**Task goal**
Copy the opening lines of the listing exactly, through and including the line with "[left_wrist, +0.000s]"; do not copy any pictures.

**Data below**
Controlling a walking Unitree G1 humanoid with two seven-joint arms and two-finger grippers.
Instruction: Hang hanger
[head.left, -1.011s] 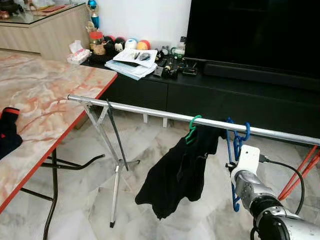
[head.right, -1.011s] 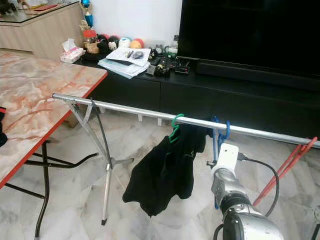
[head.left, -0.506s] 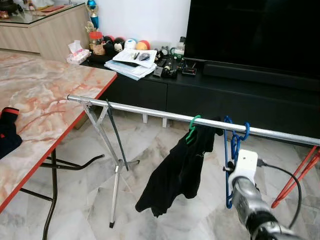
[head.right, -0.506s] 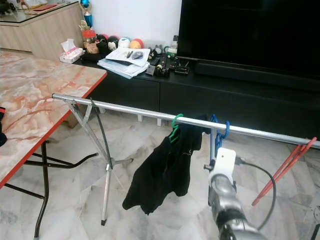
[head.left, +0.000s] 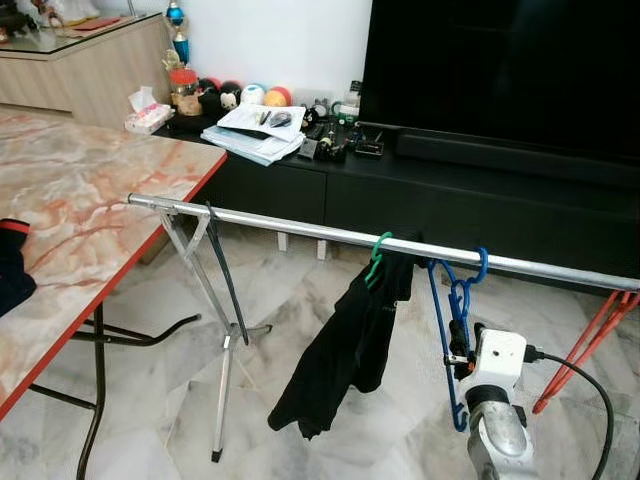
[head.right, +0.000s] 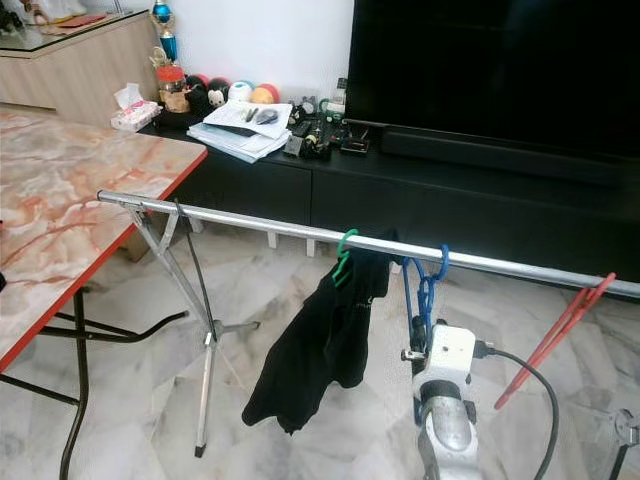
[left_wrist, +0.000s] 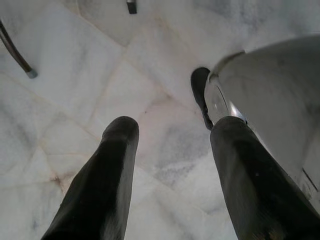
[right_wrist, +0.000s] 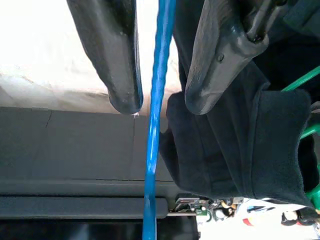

**Result of the exercise**
Controlling a walking Unitree G1 humanoid with two seven-joint arms and two-finger grippers.
Instruction: Hang hanger
[head.left, -1.011s] 
[head.right, -1.011s] 
[head.left, -0.506s] 
[head.right, -0.506s] 
[head.left, +0.000s] 
[head.right, +0.000s] 
[left_wrist, +0.000s] 

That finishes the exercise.